The United Nations Secretary General Ban Ki-moon then described the dissolution as “the latest in a series of restrictions of the rights to peaceful assembly, freedom of association, and freedom of expression in Bahrain.”

The opposition groups seek a peaceful resolution despite the severe repression they have been subjected to by the regime. Further, they have long expressed their willingness for dialogue without preconditions to resolve the crisis but the government have not shown any sincere intentions, having got a full support from foreign powers; particularly U.K., U.S. and the Saudi royals. Obviously, the Bahraini government is a key ally of the United States and they have many common interests.

Moreover, Bahrain faces a drastic problem regarding the systematic demographic change through the extensive naturalisation policy and the revocation of the indigenous people citizenships. Unequivocally, the demographic conspiracy, adopted by the government in Bahrain, seems more like the Zionist project against the Palestinians in the occupied lands.
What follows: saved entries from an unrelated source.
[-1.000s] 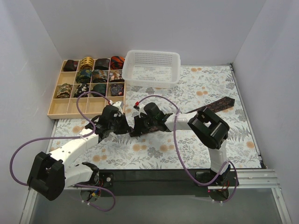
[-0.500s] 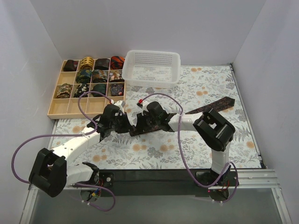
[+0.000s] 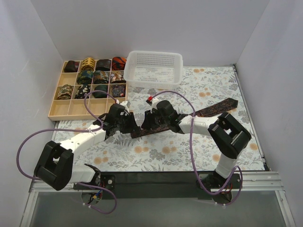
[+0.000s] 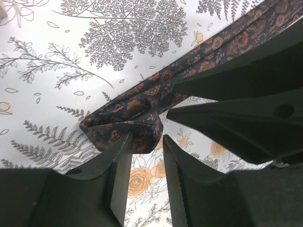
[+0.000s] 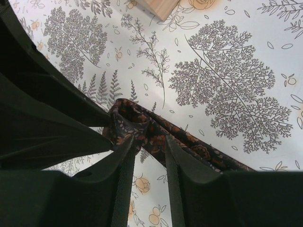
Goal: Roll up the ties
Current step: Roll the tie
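Bright, even, diffuse light; soft shadows; all views reasonably sharp.

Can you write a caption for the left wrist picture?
Left gripper pinching the folded end of a dark tie on a flowery table.

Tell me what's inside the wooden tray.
Rolled ties sit in most compartments of the wooden tray's back three rows; the front row shows bare wood. A purple cable crosses the tray and hides a little of it.

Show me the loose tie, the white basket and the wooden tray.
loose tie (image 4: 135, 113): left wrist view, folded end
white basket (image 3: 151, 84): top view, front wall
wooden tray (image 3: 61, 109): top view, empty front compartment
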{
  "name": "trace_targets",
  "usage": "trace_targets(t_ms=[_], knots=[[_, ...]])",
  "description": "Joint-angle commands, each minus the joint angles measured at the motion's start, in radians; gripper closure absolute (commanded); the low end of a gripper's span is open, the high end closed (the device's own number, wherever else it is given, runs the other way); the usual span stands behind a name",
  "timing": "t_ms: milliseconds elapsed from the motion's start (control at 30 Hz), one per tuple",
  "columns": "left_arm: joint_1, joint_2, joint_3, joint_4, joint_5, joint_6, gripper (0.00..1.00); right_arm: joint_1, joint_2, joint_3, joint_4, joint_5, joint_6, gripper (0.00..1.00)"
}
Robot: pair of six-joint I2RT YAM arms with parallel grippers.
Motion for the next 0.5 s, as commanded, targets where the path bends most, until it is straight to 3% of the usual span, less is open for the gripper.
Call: trace_targets(t_ms=[0,467], knots=[[-0.013,0.024,0.034,0.043,0.013,-0.007,0.68,-0.002,-0.043,-0.014,0.022,-0.003,-0.023,0.67],[-0.048,0.096,-0.025,0.213,0.041,-0.099,0.68,-0.049,-0.050,-0.083,0.071,-0.065,0.057,0.65]])
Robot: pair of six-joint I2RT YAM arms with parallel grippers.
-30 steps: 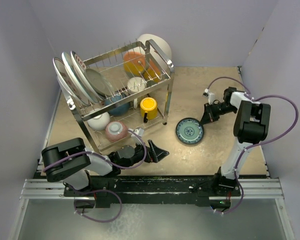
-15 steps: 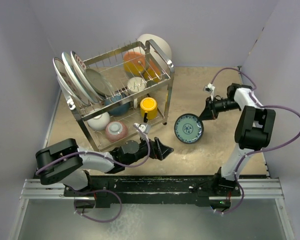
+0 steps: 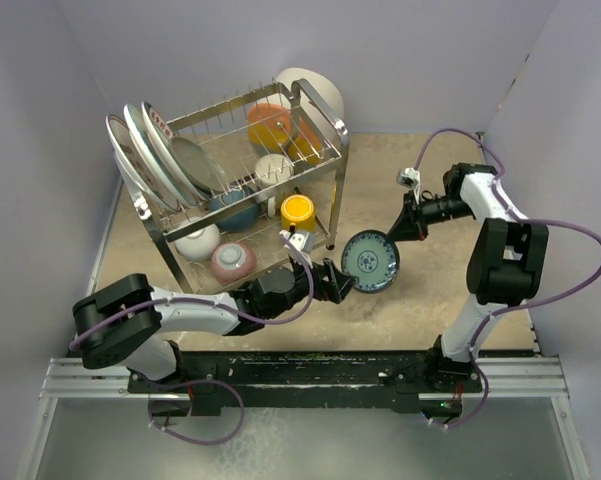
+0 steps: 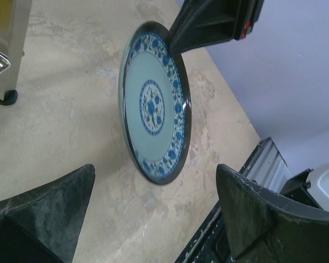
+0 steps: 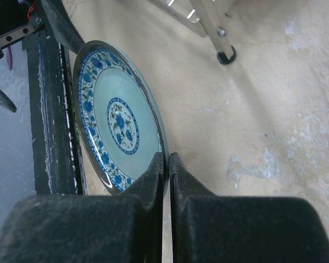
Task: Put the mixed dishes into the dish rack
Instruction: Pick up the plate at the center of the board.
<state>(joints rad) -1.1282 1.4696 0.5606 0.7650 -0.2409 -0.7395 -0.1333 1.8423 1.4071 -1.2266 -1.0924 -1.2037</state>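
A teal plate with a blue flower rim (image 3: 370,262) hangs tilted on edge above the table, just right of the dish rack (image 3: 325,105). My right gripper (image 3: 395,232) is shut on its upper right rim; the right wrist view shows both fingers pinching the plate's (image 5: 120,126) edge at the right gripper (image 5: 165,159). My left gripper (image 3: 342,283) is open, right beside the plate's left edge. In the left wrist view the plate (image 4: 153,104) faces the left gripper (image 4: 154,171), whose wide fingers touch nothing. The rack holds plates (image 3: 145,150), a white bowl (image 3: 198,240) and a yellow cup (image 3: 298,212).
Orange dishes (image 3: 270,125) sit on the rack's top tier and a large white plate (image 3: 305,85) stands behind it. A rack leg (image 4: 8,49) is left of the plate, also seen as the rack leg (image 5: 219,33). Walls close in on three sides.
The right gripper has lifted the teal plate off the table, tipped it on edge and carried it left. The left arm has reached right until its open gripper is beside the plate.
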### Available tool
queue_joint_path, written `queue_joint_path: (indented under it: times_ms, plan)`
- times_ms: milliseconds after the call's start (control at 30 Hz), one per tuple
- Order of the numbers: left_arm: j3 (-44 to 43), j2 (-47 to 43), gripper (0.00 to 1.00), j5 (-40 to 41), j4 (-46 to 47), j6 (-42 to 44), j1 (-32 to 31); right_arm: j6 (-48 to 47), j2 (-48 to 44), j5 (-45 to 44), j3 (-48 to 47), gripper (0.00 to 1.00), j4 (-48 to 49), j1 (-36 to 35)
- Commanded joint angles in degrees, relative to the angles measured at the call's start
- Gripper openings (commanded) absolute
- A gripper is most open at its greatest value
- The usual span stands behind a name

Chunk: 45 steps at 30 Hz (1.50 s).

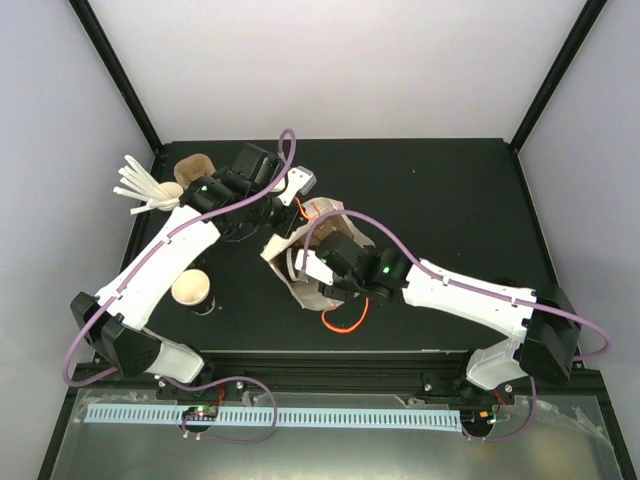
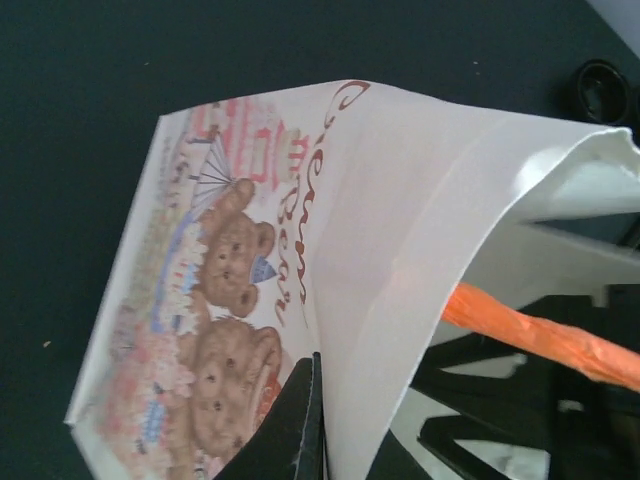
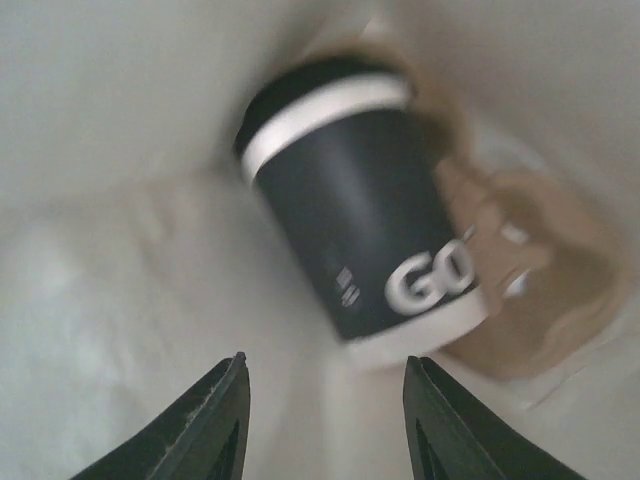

On March 14, 2011, troops from Saudi Arabia and the United Arab Emirates were deployed to assist Bahrain in its crackdown. The Bahraini people remain resolute and determined to demand their fundamental rights, despite the ongoing clampdown, the ban on religious rites and prayer, the imposed house arrest on their spiritual Leader Ayatollah Sheikh Isa Qassim and the arbitrary arrest of thousands of clerics, opposition leaders and youths.

Ayatollah Qassim has been stripped of his citizenship in June 2016 over accusations that he had used his position “to serve foreign interests and promote sectarianism and violence.”

Various demonstrations are held in Bahrain on an almost daily basis ever since a popular uprising began in the country in mid-February 2011.These demonstrations call to relinquish the regime’s power and to elect a just system that represents all Bahrainis. Indeed, the public uprising and peaceful demonstrations would not stop, as the oppressed and persecuted Bahraini people are adamant to achieve their legitimate demands.